■ **ABOUT THIS EXERCISE**
Restate word for word the lines of the records below, starting at the line that contains "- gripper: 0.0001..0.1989" and ending at the line that contains "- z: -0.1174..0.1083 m", with both of those lines included and nothing else.
#### DATA FOR REVIEW ####
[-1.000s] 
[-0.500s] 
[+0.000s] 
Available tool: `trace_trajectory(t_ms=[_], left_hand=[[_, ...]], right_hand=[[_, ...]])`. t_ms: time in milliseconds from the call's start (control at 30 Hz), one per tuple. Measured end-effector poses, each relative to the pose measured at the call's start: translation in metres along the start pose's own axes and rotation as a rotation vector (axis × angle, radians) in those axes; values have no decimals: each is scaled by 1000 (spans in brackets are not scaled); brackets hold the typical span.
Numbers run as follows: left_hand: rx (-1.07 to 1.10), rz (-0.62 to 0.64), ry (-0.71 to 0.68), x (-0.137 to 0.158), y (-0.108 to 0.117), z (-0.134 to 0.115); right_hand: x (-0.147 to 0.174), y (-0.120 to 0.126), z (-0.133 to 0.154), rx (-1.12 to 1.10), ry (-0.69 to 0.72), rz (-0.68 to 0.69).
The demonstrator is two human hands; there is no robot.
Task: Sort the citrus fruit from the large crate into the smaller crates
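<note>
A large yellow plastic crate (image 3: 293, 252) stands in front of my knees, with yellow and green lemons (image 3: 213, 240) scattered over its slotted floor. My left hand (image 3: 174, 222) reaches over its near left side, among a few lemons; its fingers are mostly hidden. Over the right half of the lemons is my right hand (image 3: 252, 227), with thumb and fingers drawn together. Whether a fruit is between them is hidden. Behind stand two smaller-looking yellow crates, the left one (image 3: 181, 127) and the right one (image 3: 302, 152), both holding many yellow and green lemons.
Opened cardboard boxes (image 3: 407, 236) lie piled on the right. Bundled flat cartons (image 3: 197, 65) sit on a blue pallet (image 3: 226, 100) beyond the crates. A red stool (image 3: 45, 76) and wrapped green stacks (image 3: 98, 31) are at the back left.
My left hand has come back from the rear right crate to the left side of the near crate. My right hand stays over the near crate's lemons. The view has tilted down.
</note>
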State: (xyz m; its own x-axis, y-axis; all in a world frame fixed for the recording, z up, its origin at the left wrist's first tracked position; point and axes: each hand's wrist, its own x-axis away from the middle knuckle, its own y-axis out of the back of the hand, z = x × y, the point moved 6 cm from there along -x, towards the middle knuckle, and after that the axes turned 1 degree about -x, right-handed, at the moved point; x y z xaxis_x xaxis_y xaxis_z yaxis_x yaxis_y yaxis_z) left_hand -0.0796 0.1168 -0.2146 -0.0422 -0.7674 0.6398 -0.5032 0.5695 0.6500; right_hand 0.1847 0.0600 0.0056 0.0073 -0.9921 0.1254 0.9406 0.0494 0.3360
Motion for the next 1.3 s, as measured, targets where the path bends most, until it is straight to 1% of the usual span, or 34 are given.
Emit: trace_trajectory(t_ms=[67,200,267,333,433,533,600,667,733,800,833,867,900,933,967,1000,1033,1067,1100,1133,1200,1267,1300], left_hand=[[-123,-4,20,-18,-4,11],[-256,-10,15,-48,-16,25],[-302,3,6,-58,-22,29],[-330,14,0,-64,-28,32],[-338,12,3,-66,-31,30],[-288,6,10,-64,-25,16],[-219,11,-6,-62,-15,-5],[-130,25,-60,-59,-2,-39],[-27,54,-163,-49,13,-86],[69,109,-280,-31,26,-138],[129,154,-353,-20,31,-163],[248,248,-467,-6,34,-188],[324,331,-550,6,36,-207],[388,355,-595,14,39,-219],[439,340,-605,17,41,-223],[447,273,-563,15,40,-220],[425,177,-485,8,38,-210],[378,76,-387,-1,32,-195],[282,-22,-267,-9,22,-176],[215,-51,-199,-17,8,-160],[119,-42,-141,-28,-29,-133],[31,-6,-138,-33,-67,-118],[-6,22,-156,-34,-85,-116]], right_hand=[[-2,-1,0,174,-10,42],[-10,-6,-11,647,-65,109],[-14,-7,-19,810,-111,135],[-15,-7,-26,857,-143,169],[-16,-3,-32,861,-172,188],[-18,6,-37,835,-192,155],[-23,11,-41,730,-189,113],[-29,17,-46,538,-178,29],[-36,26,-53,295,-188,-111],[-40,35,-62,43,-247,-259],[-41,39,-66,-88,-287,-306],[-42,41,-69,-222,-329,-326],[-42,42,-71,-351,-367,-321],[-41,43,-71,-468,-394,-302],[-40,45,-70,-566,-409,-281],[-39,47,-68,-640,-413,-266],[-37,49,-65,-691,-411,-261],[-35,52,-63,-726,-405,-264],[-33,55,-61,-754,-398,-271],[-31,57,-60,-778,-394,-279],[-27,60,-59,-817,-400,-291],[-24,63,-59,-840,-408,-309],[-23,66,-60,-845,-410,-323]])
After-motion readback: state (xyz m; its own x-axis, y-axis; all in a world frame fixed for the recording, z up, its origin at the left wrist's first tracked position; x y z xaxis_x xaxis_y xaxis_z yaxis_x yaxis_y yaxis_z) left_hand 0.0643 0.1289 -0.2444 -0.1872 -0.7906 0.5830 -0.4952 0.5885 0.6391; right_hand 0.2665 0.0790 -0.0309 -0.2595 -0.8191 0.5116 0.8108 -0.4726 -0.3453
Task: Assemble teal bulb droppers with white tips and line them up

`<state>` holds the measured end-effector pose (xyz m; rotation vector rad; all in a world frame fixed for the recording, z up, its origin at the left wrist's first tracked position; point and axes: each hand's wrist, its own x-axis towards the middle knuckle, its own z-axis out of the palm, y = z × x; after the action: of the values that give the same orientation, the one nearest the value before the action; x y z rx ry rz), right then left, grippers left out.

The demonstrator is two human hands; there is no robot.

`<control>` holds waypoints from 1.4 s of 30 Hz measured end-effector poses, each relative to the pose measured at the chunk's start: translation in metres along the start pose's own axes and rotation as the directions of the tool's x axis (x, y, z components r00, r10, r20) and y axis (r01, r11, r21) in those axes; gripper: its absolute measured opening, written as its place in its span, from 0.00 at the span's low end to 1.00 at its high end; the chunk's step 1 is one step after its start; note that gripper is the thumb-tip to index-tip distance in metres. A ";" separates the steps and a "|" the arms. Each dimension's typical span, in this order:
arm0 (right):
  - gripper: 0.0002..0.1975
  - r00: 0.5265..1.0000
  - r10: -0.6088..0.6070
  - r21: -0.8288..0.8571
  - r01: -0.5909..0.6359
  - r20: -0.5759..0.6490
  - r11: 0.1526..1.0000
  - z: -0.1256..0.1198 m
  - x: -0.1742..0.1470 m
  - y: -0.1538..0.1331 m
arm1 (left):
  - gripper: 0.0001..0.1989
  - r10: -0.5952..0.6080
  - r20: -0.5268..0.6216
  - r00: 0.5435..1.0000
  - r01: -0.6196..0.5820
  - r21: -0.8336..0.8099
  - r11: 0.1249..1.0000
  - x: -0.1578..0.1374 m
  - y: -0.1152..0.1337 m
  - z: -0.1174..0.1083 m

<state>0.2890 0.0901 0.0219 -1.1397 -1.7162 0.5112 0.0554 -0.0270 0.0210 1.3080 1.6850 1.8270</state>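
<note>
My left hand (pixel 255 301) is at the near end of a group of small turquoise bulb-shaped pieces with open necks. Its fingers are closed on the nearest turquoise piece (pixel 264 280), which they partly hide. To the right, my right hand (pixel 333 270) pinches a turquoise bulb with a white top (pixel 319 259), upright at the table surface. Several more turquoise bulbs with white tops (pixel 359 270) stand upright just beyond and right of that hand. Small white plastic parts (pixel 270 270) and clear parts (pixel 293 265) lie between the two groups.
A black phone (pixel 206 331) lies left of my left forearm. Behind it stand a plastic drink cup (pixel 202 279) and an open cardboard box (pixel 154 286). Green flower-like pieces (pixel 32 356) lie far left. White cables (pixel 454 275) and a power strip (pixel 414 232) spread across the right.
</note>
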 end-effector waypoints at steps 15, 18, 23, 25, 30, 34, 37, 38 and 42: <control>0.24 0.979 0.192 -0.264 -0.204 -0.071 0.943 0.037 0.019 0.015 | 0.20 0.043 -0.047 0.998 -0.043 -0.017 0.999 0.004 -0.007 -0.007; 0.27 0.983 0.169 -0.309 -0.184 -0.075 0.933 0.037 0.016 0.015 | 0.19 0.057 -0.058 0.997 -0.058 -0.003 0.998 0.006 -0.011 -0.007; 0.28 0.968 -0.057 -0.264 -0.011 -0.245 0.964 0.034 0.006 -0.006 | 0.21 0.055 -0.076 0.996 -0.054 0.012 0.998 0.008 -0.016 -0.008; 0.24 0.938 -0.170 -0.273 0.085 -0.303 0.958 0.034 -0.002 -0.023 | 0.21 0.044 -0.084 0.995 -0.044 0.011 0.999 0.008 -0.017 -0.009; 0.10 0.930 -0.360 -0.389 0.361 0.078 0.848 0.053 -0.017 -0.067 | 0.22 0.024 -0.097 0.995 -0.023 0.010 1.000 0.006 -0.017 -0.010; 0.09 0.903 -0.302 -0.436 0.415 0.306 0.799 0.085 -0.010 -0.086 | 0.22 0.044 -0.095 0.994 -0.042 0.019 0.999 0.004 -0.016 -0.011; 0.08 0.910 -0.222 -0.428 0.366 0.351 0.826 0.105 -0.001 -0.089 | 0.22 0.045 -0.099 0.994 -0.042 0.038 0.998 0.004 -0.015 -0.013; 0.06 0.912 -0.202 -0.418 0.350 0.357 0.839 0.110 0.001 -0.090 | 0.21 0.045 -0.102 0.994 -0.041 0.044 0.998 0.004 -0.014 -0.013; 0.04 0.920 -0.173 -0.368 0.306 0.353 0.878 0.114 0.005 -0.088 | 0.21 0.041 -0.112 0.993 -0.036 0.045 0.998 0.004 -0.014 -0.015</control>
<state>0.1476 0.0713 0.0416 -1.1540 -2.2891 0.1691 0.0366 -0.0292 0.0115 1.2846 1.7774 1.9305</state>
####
■ **OUTPUT FOR THIS EXERCISE**
  - gripper: 0.0001..0.1989
  - r10: -0.5952..0.6080
  - r20: -0.5268..0.6216
  - r00: 0.5435..1.0000
  - r01: -0.6196..0.5820
  - r21: -0.8336..0.8099
  - r11: 0.1249..1.0000
  - x: -0.1578..0.1374 m
  - y: -0.1152..0.1337 m
  - z: -0.1174..0.1083 m

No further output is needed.